*Work to complete*:
Please copy out every line of the data word for word.

▽

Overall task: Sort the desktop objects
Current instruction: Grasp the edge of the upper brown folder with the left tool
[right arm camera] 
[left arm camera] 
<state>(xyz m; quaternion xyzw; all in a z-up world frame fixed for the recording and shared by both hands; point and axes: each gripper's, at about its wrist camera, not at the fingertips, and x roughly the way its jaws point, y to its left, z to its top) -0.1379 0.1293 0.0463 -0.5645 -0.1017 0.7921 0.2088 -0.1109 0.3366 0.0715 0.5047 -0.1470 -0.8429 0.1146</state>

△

*Result of the exercise*:
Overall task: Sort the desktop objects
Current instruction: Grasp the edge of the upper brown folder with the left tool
[right arm camera] 
[left arm camera] 
<state>(xyz m; quaternion xyzw; all in a z-up world frame fixed for the recording and shared by both hands; point and axes: each gripper's, at about its wrist camera, not at the fingertips, and x roughly the way its jaws point, y to its left, z to its top) -0.1379 0.1293 0.0463 -0.5645 -0.1017 0.7921 0.2088 -0.1109 0.3366 0.0715 0.5047 -0.1470 -0.8429 0.1146</state>

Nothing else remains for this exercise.